/elasticsearch-immersionday

Companion repository for the ISV Labs Elasticsearch Immersion Day

Primary LanguageJavaScript

Elasticsearch Immersion Day Workshop

Welcome to the Elasticsearch Immersion Day workshop.

In this workshop we will be doing 6 things:

  1. Launching an Elasticsearch Cluster
  2. Ingesting a large set of movie data into Elasticsearch
  3. Publishing an API for searching the movie data
  4. Ingesting access logs from the API into Elasticsearch
  5. Building a Website to search for movies
  6. Using Kibana to Search and Visualise both the Movie Data and our API Access Logs

This project is broken up into 3 sub-projects, which will be used throughout the workshop:

  1. imdb-publish/ is a nodejs app to publish a JSON file of documents to elasticsearch.
  2. imdb-lambda/ is a SAM managed Lambda + API Gateway to provide the movie search service.
  3. imdb-search/ is a ReactJS webapp to facilitate searching for movies.

Part 0: Prepare your Account

Before we launch our Elasticsearch cluster, we'll need to first setup a few things.

Start by logging into the AWS console using the credentials + signin URL that you've been given.

Now that you've logged in, you need to do 3 things to prepare your account:

  1. Create an Access Key + Secret Key - which you will use when ingesting data into cluster
  2. Create a Cognito User Pool user - which will allow you to access kibana later

Create the Cognito User Pool

Head over to the Cognito console.

Make sure you're in the Sydney region, and then click on "Manage User Pool".

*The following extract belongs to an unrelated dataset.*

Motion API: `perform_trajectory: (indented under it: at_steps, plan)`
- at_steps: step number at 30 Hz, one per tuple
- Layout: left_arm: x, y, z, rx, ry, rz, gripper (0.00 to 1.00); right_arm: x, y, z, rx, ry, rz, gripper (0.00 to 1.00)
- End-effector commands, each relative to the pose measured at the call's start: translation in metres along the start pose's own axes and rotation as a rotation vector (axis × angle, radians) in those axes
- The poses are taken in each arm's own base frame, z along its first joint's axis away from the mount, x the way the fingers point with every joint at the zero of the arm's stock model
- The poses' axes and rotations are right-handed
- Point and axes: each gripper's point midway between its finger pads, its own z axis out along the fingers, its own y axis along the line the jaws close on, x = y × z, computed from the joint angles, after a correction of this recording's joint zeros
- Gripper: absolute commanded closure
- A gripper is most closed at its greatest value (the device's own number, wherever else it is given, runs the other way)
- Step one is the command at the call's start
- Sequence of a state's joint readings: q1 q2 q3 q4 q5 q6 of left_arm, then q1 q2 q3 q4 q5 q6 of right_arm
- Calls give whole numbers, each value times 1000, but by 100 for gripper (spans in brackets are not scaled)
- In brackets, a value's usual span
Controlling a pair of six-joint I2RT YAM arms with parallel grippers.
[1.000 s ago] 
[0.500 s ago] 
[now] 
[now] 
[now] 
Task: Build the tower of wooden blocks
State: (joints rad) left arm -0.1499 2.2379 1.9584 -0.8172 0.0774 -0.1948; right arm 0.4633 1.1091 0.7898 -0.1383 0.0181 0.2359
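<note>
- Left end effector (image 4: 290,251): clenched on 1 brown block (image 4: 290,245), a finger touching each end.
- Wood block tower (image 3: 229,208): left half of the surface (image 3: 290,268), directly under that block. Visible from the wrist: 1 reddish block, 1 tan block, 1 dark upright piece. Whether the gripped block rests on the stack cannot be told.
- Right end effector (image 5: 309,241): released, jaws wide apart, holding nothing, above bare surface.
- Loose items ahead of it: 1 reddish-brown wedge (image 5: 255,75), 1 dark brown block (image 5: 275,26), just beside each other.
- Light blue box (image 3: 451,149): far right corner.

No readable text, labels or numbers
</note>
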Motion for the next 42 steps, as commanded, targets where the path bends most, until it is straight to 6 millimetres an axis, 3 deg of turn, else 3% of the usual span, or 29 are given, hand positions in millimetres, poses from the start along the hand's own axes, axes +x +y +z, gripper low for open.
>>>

Next, click on the "imdb-kibana-users" pool button.

Click on "Users and Groups" from the sidebar menu, and add a user for yourself.

Create an Access Key + Secret Key

Head over to the IAM console, and open the Users section. Click on the 'lab-user' user.

Click on the Security Credentials tab.

Click on the "Create Access Key" button to generate a new Access Key + Secret Key. Keep a copy of these, you'll need them later.

Part 1: Launch the Elasticsearch Cluster

Head over to the Elasticsearch Console.

Make sure you're in the Sydney region, and then click on "Create a new Domain".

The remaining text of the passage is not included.